# [WHAT THE TASK REQUIRES]
Restate the entries below exactly. Images are not part of the copy.

(Excerpts from a dataset)
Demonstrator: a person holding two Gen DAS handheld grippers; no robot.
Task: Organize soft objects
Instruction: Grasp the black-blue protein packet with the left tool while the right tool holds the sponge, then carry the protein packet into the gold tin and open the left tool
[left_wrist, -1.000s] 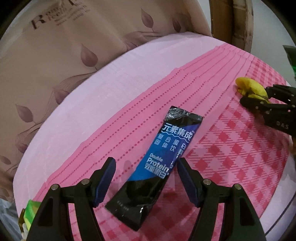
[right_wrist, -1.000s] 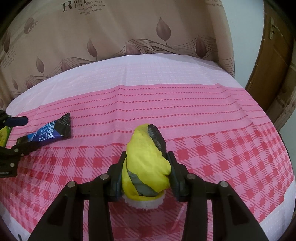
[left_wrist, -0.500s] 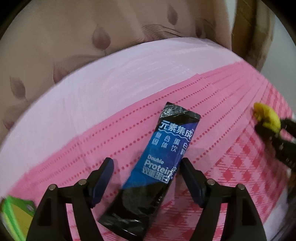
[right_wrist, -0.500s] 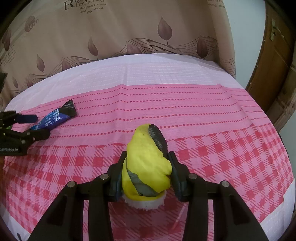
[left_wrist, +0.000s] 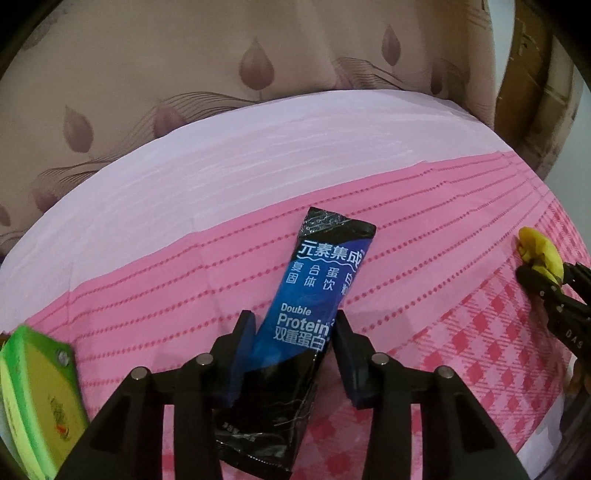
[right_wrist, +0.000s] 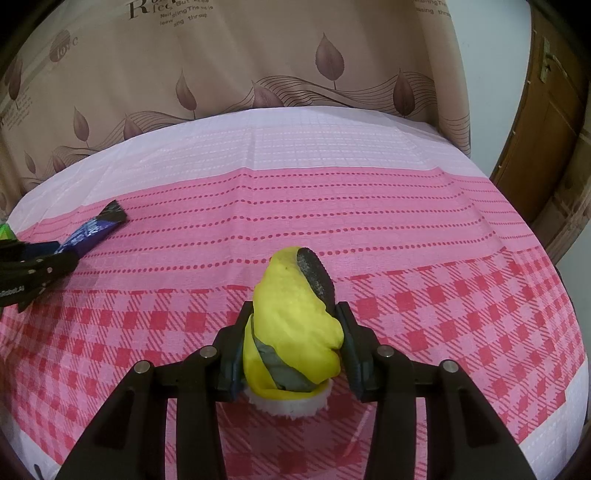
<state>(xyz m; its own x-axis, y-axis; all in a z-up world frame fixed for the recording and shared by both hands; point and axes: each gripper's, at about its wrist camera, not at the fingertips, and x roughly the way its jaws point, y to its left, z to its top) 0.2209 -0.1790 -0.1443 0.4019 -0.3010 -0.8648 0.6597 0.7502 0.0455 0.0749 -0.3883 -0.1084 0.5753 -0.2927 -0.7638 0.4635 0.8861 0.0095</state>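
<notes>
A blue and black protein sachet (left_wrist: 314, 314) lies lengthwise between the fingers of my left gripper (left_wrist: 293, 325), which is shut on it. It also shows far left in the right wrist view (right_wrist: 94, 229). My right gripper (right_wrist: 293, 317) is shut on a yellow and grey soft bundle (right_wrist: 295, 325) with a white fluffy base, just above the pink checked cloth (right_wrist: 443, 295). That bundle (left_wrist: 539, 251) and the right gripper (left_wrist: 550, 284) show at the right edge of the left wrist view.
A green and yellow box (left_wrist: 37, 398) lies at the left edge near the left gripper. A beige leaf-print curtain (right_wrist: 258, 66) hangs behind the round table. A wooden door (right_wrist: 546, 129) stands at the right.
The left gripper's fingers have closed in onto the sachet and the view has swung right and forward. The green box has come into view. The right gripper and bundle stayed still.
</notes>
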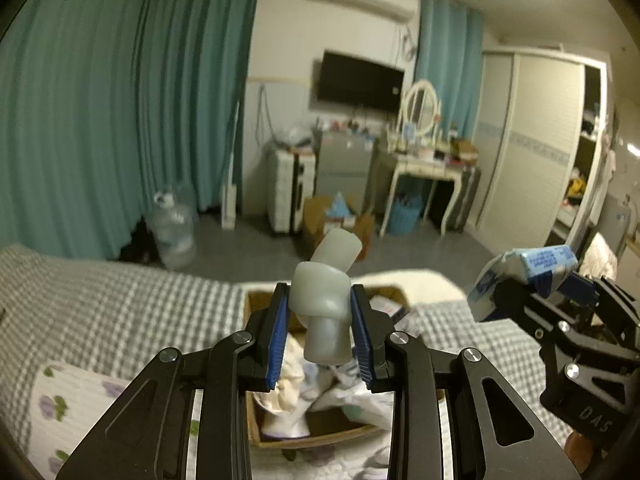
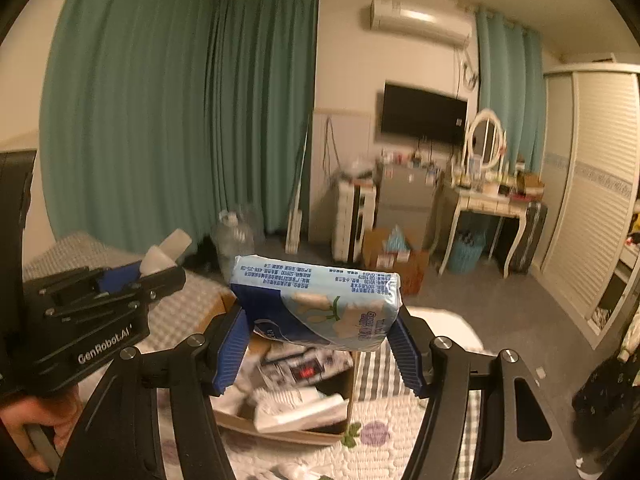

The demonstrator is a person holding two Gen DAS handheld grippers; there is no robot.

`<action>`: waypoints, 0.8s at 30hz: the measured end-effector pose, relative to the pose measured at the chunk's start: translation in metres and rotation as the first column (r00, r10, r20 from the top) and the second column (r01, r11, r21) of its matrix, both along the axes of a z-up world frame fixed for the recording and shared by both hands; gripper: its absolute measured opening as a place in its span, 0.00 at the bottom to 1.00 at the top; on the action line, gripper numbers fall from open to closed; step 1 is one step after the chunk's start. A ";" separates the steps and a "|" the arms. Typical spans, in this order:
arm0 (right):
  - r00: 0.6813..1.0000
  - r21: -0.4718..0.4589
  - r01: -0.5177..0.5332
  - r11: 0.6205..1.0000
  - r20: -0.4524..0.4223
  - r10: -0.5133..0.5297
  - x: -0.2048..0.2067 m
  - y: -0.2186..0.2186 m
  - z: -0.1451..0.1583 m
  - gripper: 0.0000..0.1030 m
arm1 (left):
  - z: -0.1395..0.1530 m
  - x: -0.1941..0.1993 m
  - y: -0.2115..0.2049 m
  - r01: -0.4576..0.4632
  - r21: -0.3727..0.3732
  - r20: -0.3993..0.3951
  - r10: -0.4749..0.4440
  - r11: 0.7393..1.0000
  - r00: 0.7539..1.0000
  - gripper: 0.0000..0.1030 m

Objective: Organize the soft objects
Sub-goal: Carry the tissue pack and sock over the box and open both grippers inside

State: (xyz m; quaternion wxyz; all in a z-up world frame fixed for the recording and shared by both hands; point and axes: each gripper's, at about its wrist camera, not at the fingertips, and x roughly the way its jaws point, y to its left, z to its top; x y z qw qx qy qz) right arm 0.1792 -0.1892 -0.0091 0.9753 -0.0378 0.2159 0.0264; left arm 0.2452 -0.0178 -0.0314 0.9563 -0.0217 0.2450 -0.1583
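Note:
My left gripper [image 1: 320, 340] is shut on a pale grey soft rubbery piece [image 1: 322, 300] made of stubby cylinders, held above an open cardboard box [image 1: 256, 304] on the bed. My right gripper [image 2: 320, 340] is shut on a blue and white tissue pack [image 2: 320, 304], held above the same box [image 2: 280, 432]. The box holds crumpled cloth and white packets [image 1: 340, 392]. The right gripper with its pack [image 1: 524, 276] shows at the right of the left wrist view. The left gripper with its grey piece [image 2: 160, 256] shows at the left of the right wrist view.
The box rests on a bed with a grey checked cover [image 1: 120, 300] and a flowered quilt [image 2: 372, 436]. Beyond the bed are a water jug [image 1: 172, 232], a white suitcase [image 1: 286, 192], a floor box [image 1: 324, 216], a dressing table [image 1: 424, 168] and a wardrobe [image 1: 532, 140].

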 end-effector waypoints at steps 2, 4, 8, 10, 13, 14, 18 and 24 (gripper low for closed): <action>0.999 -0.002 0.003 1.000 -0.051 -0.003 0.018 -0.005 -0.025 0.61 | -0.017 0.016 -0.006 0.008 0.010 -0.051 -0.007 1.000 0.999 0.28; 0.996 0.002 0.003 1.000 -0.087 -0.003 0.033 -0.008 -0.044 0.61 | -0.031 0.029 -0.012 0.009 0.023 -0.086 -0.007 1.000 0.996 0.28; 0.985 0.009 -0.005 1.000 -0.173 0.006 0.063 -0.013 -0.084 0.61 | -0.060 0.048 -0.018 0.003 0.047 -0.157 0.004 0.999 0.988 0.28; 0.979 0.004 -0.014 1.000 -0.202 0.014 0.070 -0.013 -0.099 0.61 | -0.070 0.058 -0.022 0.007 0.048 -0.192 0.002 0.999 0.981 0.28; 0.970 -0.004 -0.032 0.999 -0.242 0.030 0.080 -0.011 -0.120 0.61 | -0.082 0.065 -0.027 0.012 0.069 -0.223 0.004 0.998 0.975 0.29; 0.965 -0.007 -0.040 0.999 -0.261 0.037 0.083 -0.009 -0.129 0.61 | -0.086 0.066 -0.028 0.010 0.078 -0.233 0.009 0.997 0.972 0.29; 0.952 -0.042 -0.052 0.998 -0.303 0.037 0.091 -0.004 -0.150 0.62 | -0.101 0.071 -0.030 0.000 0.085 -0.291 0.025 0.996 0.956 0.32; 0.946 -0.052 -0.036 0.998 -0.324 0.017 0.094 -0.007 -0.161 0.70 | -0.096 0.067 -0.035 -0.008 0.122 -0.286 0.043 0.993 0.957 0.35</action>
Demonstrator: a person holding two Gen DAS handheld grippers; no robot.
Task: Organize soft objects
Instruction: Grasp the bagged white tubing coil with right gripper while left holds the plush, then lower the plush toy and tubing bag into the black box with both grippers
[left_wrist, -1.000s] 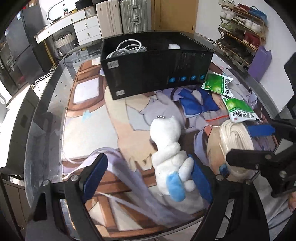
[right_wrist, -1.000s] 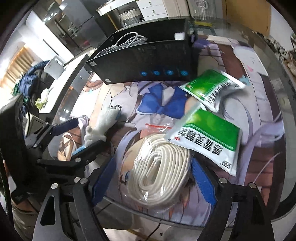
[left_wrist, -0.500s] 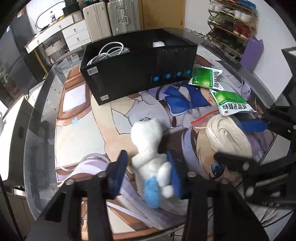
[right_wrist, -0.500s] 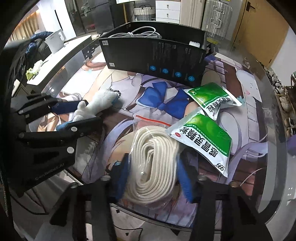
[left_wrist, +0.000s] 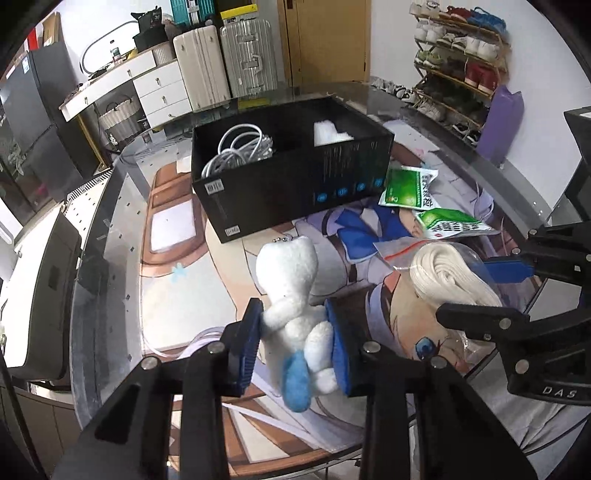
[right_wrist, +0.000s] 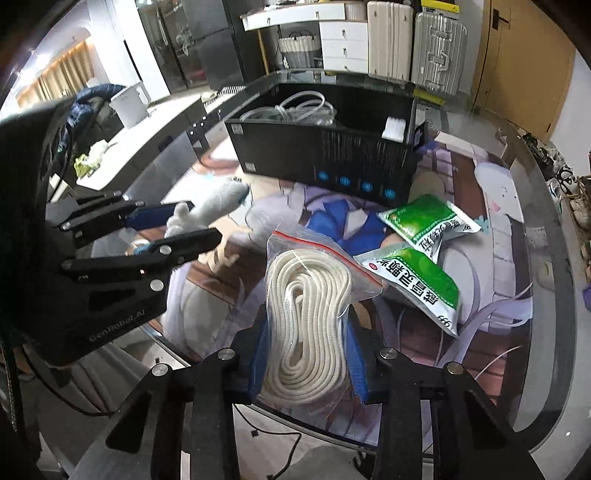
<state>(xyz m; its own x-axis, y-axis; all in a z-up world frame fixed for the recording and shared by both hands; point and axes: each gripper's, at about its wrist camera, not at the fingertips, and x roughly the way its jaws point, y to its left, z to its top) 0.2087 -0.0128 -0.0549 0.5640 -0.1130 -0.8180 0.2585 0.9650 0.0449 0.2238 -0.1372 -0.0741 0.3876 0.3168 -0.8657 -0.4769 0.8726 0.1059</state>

# [SOLUTION TO THE PROBLEM]
Demonstrator: a person holding two Gen DAS handheld grippers; no robot.
Task: Organize soft objects
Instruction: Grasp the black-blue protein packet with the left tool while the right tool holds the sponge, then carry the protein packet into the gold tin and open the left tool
[left_wrist, -1.000s] 
[right_wrist, -1.000s] 
[left_wrist, -0.500s] 
[right_wrist, -0.500s] 
[left_wrist, +0.000s] 
[right_wrist, +0.000s] 
<state>(xyz m; its own x-axis, y-axis; all in a z-up world frame fixed for the recording and shared by both hands; point and axes: each gripper's, at about its wrist camera, not at the fingertips, and x roughly the way its jaws point, y to its left, z to its top) 0.2209 -0.1790 -0.1443 0.4019 -0.3010 -0.8648 0.6597 0.7502 0.0455 0.0749 -0.3883 -0.1084 0.5753 -0.2927 -0.7638 0.4635 0.8861 0.0095</state>
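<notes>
A blue and black protein sachet (left_wrist: 314, 314) lies lengthwise between the fingers of my left gripper (left_wrist: 293, 325), which is shut on it. It also shows far left in the right wrist view (right_wrist: 94, 229). My right gripper (right_wrist: 293, 317) is shut on a yellow and grey soft bundle (right_wrist: 295, 325) with a white fluffy base, just above the pink checked cloth (right_wrist: 443, 295). That bundle (left_wrist: 539, 251) and the right gripper (left_wrist: 550, 284) show at the right edge of the left wrist view.
A green and yellow box (left_wrist: 37, 398) lies at the left edge near the left gripper. A beige leaf-print curtain (right_wrist: 258, 66) hangs behind the round table. A wooden door (right_wrist: 546, 129) stands at the right.
The left gripper's fingers have closed in onto the sachet and the view has swung right and forward. The green box has come into view. The right gripper and bundle stayed still.
</notes>
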
The demonstrator is a person holding two Gen DAS handheld grippers; there is no robot.

`<action>`: waypoints, 0.8s at 30hz: the measured end-effector pose, relative to the pose measured at the chunk's start: translation in metres and rotation as the first column (r00, r10, r20 from the top) and the second column (r01, r11, r21) of its matrix, both along the axes of a z-up world frame fixed for the recording and shared by both hands; gripper: its absolute measured opening as a place in its span, 0.00 at the bottom to 1.00 at the top; on the action line, gripper numbers fall from open to closed; step 1 is one step after the chunk's start. A ";" separates the steps and a "|" the arms. Typical spans, in this order:
arm0 (right):
  - r00: 0.6813..1.0000
  - r21: -0.4718..0.4589
  - r01: -0.5177..0.5332
  - r11: 0.6205..1.0000
  - r20: -0.4524..0.4223
  - r10: -0.5133..0.5297
  - x: -0.2048..0.2067 m
  - y: -0.2186..0.2186 m
  - z: -0.1451..0.1583 m
  - gripper: 0.0000..0.1030 m
arm1 (left):
  - z: -0.1395..0.1530 m
  - x: -0.1941..0.1993 m
  - y: -0.2115..0.2049 m
  - r01: -0.4576..0.4632
  - r21: -0.3727..0.3732
  - r20: -0.3993..0.3951
  - r10: -0.4749..0.4440
  - r11: 0.7393..1.0000
  - r00: 0.7539..1.0000
  - gripper: 0.0000..0.1030 m

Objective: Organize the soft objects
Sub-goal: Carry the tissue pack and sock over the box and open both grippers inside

State: (xyz m; quaternion wxyz; all in a z-up world frame fixed for the recording and shared by both hands; point and axes: each gripper's, at about its wrist camera, not at the fingertips, and x roughly the way its jaws point, y to its left, z to its top; x y z qw qx qy qz) right arm 0.1792 -0.1892 -0.0091 0.9753 -0.0378 0.2159 0.0264; left arm 0.2452 -0.0178 -0.0314 0.9563 -0.0217 0.2450 -0.1583
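Note:
My left gripper [image 1: 320, 340] is shut on a pale grey soft rubbery piece [image 1: 322, 300] made of stubby cylinders, held above an open cardboard box [image 1: 256, 304] on the bed. My right gripper [image 2: 320, 340] is shut on a blue and white tissue pack [image 2: 320, 304], held above the same box [image 2: 280, 432]. The box holds crumpled cloth and white packets [image 1: 340, 392]. The right gripper with its pack [image 1: 524, 276] shows at the right of the left wrist view. The left gripper with its grey piece [image 2: 160, 256] shows at the left of the right wrist view.
The box rests on a bed with a grey checked cover [image 1: 120, 300] and a flowered quilt [image 2: 372, 436]. Beyond the bed are a water jug [image 1: 172, 232], a white suitcase [image 1: 286, 192], a floor box [image 1: 324, 216], a dressing table [image 1: 424, 168] and a wardrobe [image 1: 532, 140].
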
 end-effector waypoints at steps 2, 4, 8, 10, 13, 14, 18 and 24 (gripper low for closed): <action>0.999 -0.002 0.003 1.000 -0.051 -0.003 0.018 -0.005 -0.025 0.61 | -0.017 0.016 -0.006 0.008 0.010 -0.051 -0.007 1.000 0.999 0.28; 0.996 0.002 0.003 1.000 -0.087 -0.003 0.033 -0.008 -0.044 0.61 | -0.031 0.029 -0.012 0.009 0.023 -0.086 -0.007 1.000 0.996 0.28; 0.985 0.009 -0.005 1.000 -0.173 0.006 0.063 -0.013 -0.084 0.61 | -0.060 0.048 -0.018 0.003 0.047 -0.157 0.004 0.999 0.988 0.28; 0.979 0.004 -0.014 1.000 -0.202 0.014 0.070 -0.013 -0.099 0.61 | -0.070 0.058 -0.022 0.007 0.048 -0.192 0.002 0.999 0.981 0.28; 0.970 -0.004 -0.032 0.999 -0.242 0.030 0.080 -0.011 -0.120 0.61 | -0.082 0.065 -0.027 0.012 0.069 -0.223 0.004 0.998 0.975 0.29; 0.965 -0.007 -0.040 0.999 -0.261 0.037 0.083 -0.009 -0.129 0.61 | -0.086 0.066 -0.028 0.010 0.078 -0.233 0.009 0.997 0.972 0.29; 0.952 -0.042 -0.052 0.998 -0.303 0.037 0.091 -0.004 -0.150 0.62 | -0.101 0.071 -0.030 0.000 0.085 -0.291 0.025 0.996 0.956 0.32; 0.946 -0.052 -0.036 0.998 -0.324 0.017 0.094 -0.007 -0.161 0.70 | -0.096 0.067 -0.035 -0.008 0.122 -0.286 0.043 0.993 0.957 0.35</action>
Demonstrator: a person holding two Gen DAS handheld grippers; no robot.
Task: Organize soft objects
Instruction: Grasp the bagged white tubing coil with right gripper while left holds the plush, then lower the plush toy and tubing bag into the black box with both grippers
[left_wrist, -1.000s] 
[right_wrist, -1.000s] 
[left_wrist, -0.500s] 
[right_wrist, -0.500s] 
[left_wrist, +0.000s] 
[right_wrist, +0.000s] 
<state>(xyz m; its own x-axis, y-axis; all in a z-up world frame fixed for the recording and shared by both hands; point and axes: each gripper's, at about its wrist camera, not at the fingertips, and x roughly the way its jaws point, y to its left, z to its top) 0.2087 -0.0128 -0.0549 0.5640 -0.1130 -0.8180 0.2585 0.9650 0.0449 0.2238 -0.1372 -0.0741 0.3876 0.3168 -0.8657 -0.4769 0.8726 0.1059</state>

This exercise requires no further answer.